# Opening and closing beak



## Kyrion (Mar 26, 2017)

Mal has started opening and closing his beak like this a lot. There is a clicking sound, but I can't tell if it's his beak or throat. The avian vet isn't open until Monday, so I thought I would check here for any advice.

No tail bobbing
Not fluffed up
Not too hot
Eating well
Poops seem healthy

Thanks everyone


----------



## Therm (Aug 2, 2015)

Beak grinding? It's hard to tell if he's making any little noises associated with grinding due to the background noise.


----------



## Kyrion (Mar 26, 2017)

Sorry Therm, but it's so quiet I can't pick up the noise on my phone, even with an external Mic. It's a regular click click click sound as opposed to the scrapiness of beak grinding.

Edit to say: It's not constant.
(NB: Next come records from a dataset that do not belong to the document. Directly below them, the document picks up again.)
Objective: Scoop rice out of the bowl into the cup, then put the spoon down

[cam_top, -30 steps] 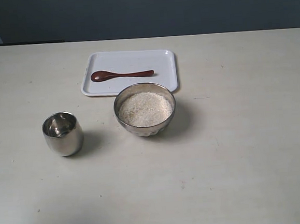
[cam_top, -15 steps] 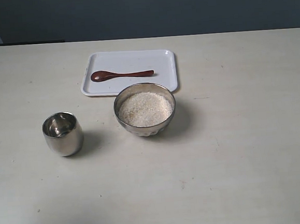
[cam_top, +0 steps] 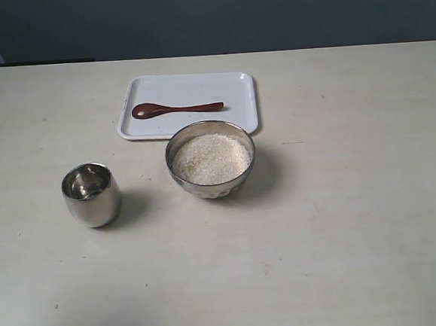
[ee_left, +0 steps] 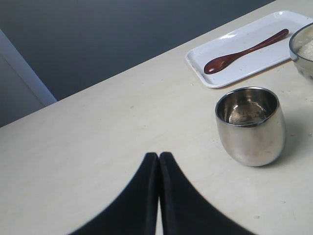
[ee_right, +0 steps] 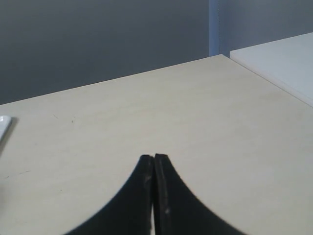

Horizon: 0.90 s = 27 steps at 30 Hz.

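The steel bowl stands mid-table, filled with white rice. To its left stands the small steel cup, empty inside; the left wrist view shows the cup too. The dark wooden spoon lies on the white tray behind the bowl, head to the left. In the left wrist view the spoon rests on the tray. My left gripper is shut and holds nothing, short of the cup. My right gripper is shut and holds nothing, over bare table. Neither arm shows in the exterior view.
A dark wall runs behind the table's far edge. A second white surface adjoins the table in the right wrist view. A sliver of the bowl's rim shows at the edge of the left wrist view.
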Each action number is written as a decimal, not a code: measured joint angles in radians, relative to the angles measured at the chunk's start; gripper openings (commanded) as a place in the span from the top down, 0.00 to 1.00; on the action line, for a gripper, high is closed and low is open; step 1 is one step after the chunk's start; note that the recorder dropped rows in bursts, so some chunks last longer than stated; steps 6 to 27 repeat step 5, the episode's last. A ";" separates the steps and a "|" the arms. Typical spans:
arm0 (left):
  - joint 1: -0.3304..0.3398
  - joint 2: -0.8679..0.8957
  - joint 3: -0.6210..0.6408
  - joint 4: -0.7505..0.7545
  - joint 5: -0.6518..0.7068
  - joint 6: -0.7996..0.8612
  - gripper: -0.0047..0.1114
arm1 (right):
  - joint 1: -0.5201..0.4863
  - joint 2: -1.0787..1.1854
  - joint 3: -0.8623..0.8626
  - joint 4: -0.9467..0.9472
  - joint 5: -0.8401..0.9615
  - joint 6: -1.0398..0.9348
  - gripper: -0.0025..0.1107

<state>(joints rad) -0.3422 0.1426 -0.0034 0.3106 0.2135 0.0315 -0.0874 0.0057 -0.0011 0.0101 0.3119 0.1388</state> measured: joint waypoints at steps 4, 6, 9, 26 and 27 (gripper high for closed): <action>0.000 0.000 0.000 0.000 0.000 0.000 0.96 | 0.000 0.000 0.000 0.000 0.000 0.000 0.99; 0.000 0.000 0.000 0.000 0.000 0.000 0.96 | 0.000 0.000 0.000 0.000 0.000 0.000 0.99; 0.000 0.000 0.000 0.000 0.000 0.000 0.96 | 0.000 0.000 0.000 0.000 0.000 0.000 0.99; 0.000 0.000 0.000 0.000 0.000 0.000 0.96 | 0.000 0.000 0.000 0.000 0.000 0.000 0.99; 0.000 0.000 0.000 0.000 0.000 0.000 0.96 | 0.000 0.000 0.000 0.000 0.000 0.000 0.99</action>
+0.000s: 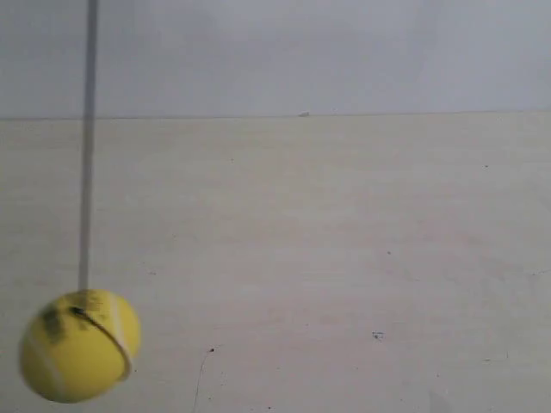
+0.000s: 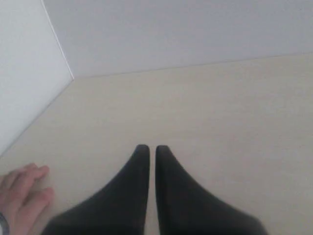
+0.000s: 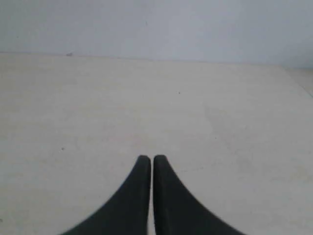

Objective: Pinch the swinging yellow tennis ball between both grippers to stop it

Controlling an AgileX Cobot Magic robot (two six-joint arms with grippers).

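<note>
The yellow tennis ball [image 1: 80,346] hangs low at the exterior view's left on a thin dark string [image 1: 87,146], slightly blurred. No gripper appears in the exterior view. In the left wrist view my left gripper [image 2: 149,148] is shut, its two black fingers side by side with only a slit between them and nothing held. My right gripper [image 3: 149,158] is shut the same way over bare tabletop. The ball is out of both wrist views.
A pale wooden tabletop [image 1: 344,258] runs back to a grey-white wall [image 1: 327,52]. A second wall [image 2: 24,73] forms a corner in the left wrist view. A person's hand [image 2: 22,193] rests on the table beside the left gripper.
</note>
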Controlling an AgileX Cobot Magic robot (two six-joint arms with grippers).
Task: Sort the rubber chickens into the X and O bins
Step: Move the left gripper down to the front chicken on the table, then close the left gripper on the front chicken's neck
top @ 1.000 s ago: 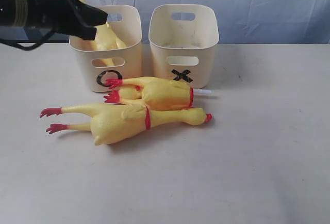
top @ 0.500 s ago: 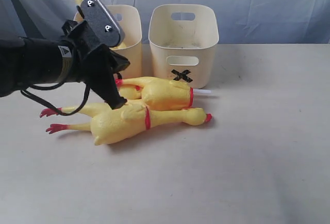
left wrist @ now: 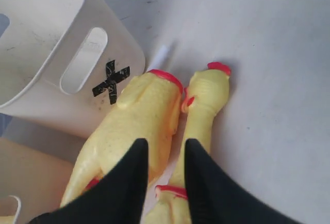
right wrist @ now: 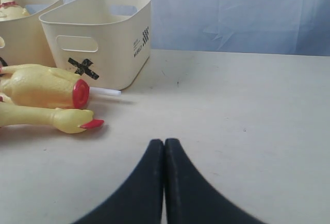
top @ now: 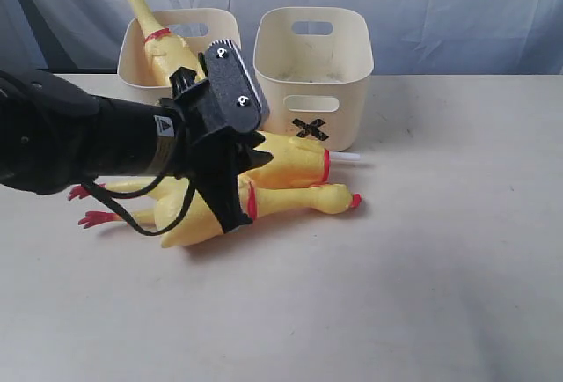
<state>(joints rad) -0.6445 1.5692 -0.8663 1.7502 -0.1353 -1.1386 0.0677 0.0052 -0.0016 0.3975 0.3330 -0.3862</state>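
Note:
Two rubber chickens lie side by side on the table in front of the bins. The rear one (top: pixel 290 158) ends in a red band beside the X bin (top: pixel 352 47). The front one (top: pixel 330 198) has its head pointing right. A third chicken (top: pixel 151 34) stands upright in the O bin (top: pixel 132 61), its head above the rim. My left gripper (top: pixel 230 215) hovers open over the two lying chickens (left wrist: pixel 139 115) (left wrist: pixel 209 87), its black fingers (left wrist: pixel 131 172) apart with nothing between them. My right gripper (right wrist: pixel 164 142) is shut and empty above bare table.
A thin white stick (top: pixel 347 158) pokes out of the rear chicken's banded end toward the X bin. A blue cloth backdrop (top: pixel 457 3) hangs behind the table. The left arm's black body (top: pixel 79 140) covers the O bin's front and the chickens' feet.
The left arm swung from the O bin down and right over the lying chickens, and its jaws opened. A chicken now stands in the O bin.

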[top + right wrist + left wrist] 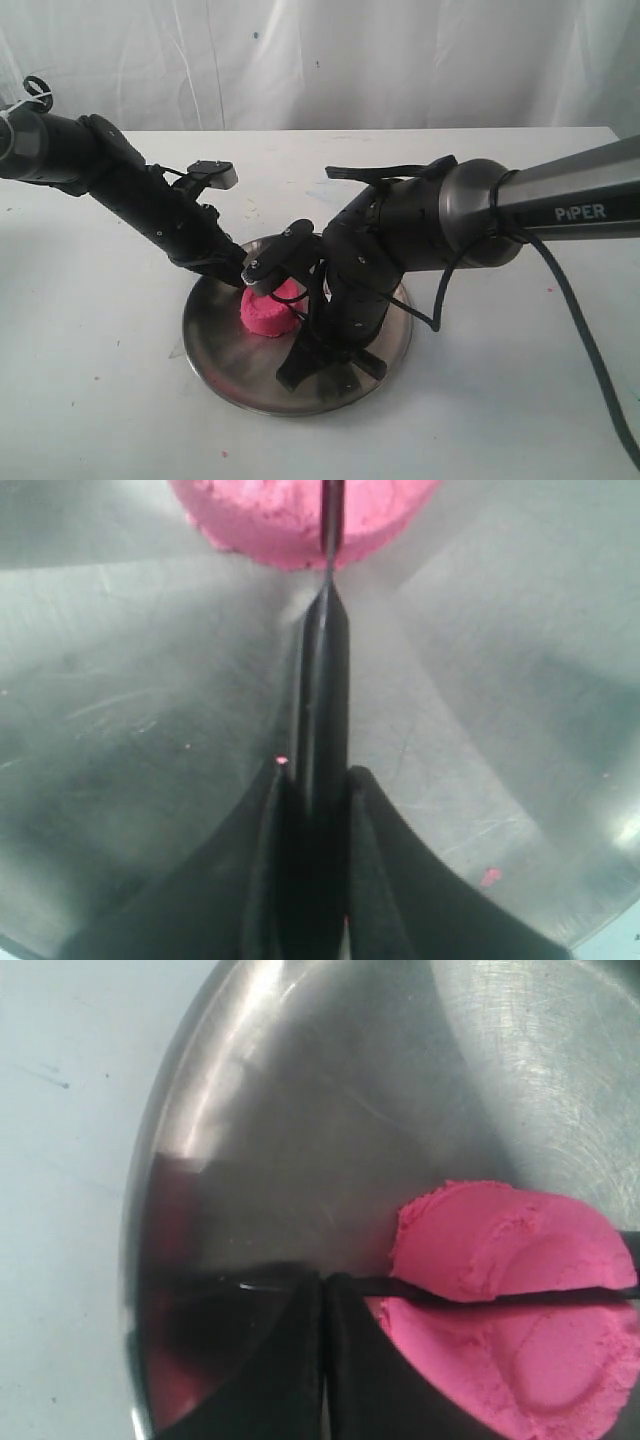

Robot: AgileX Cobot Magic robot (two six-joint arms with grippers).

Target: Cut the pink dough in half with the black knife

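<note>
The pink dough lies as a round lump on the steel plate. In the right wrist view the black knife runs from my right gripper, which is shut on its handle, into the pink dough. The left wrist view shows the thin blade sunk across the dimpled top of the dough. My left gripper is shut, its tips at the knife's point beside the dough. In the exterior view the left gripper is at the lump's far side and the right gripper at its near side.
The plate sits on a white table with a white curtain behind. A few pink crumbs lie on the plate. Both arms crowd over the plate's middle.
</note>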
Just frequent. E.g. he is asleep now am and not making the noise at all


----------



## FaeryBee (May 9, 2011)

*My Scooter does it all the time.
I call it his "chewing gum" action.

He's been to the Avian Vet about the behavior and the vet has pronounced him perfectly healthy. 
He just likes to make the chewing motion with his beak.

ReneBC's budgie, Fido, does the same thing.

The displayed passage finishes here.